Starting with the line that contains "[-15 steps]", copy every line through the end of the data below, exactly and with nothing added.

──────── Data block

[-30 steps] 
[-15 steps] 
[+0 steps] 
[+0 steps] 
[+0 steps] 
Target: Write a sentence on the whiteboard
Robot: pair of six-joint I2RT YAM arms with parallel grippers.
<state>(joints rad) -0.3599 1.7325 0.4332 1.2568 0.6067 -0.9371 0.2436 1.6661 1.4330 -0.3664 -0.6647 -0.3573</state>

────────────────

## Exercise output
[-15 steps] 
[+0 steps] 
[+0 steps] 
[+0 steps] 
Target: Write a sentence on the whiteboard
Robot: pair of six-joint I2RT YAM arms with parallel grippers.
<state>(joints rad) -0.3599 1.7325 0.4332 1.2568 0.6067 -0.9371 0.2436 1.6661 1.4330 -0.3664 -0.6647 -0.3573</state>

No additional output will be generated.